For instance, in an acquisition transaction between companies providing professional services, the due diligence review will entail reviewing the competence of employees and their contract, determining the licenses obtained by the company, goodwill in the market, intellectual property registration, contracts entered by the company. Whereas, if the target company is sale oriented then it is likely to review the goods purchased and sold, outstanding debt in the market, movable and immovable assets of the company, machinery, factories, additional permits and licenses.

The Procedure

The target company in an acquisition transaction is obliged to provide every relevant document of the company which can affect the acquisition transaction or which is necessary for acquiring the company to review before finalising the deal. The seller will create a data room either online or physical through which they can offer all the relevant documents to the company or their legal representatives. It is essential for the target company to provide all documents otherwise the process and timeline will unduly increase delaying the transaction unnecessarily.

Timeline for Review

The schedule for finishing any due-diligence review is directly correlated to the size of the transaction and the number of documents made accessible for the survey. The seller will either required to provide copies of all documentation or create an information room and give adequate access to it to the legal advisors, bookkeepers and different experts surveying the literature for the buyer. The seller ought to likewise provide answers to inquiries raised by the buyer’s consultants amid the survey that emerges out of the documents submitted. In such circumstances, the process can be completed within a standard time frame. The course of events will undoubtedly be expanded where a seller isn’t adequately helpful and is hesitant to give materials, and data asked for or neglects to do as such quickly. For giant acquisition transaction, parties split up the review into several stages where each stage entails an analysis of specific documentation. Accordingly, the parties can fix a timeline for each step and all the stages can be either co-dependent on each other and can be separated at the same time.

Advantages

Legal due diligence offers an opportunity to the party to determine the assets, liabilities, market standing, internal structure, management of the target company before finalizing the deal in order to understand the future legal and financial repercussions. It is most beneficial for the purchasing company to determine the current status of the target company and the amount of further investment required in the company. On the basis of the due diligence report, the buyer will be able to analyze the transaction completely and will be able to understand the advantages and disadvantages of acquiring the company. It also opens an opportunity for the buyer to check whether the price offered for the acquisition is up to the standards of the company or will there be a room for negotiations.
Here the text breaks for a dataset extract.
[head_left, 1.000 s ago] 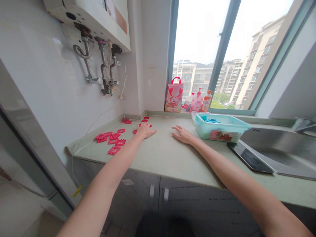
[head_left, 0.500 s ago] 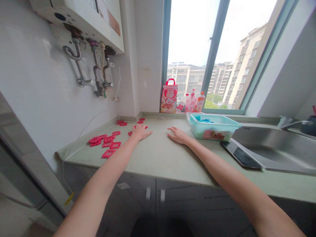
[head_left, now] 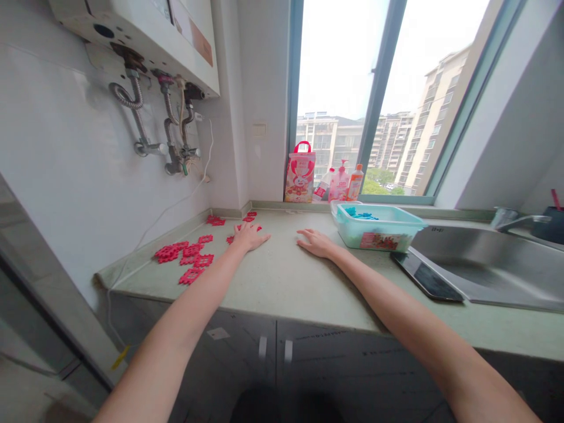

It further allows the seller to provide an opportunity for the buyer to remedy if there is any deficiency prior to the transaction. It is always prudent to conduct the due diligence review before the transaction to have complete information prior to signing the deal.

Concluding Remarks

Legal Due diligence in an acquisition transaction is a pivotal step which evaluates the risks involved in the transaction by reviewing the relevant corporate documents of the target company. The exercise will aim to inform the buyer about the true features of the company targeted which subsequently guarantees that necessary precautions are taken while arranging and finalizing the acquisition transaction. As of late, there has been a pattern increasingly more towards gatherings acquiring guarantee insurance to alleviate the dangers related to M&A transactions. Subject to specific prohibitions, this protection will safeguard the parties against costs related to defaults in the due diligence procedure by either party failing to provide relevant documentation. Nevertheless, due diligence review is of the most important part of an acquisition transaction, if carefully undertaken by best Corporate Lawyers in UAE.